Buy food in a market : Fruit and vegetables are widely available on markets. They usually weigh what you buy, so if they don't, insist on it, otherwise they will definitely overcharge you. There are good supermarkets as well, which sell imported products at the same prices as in your home country or slightly more expensive.

Power Backup : When living in India you will experience very irregular voltages and frequent power cuts. You need to buy voltage stabilizers for electronic appliances and UPS for your computer.

Adjust to the manners : In some parts of India snorting is ok, spitting is ok, shouting is ok. The manners of many Indians take time to get used to.
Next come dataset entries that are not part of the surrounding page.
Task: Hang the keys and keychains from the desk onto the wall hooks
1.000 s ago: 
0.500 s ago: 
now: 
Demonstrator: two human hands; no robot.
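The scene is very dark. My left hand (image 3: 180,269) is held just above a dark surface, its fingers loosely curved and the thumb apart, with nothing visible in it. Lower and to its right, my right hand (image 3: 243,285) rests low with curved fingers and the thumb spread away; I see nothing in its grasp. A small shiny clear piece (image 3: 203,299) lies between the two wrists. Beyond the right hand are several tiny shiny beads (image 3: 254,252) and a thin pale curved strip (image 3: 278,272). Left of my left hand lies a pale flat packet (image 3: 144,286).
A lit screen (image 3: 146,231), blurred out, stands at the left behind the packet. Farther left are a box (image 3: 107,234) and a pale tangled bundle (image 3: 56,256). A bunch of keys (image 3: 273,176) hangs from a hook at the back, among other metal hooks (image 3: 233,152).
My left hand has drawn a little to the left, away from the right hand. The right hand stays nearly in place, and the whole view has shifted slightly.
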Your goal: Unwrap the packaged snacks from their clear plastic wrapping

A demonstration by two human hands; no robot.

Most of the people you deal with in everyday life (vendors, waiters, cleaning people, cab drivers etc.) will not speak English, so learn your share of Hindi or whichever language/dialect is spoken where you live. Most important words: namaste = hello, seedha = straight (for the cab drivers, they do know left and right), ye bas = stop here, achhha = good, nahi = no, han or hanji = yes, nahi = no, nahi chahiye = no, I don't want and the numbers, so that you can negotiate for prices ; Kya hua= What happen? ; Seb = Apple. Dukaan= shop; Chai= Tea; Bhai= Brother; Kal= Tomorrow. Chutti= holiday;

You will be stared at! Find your own way to deal with it.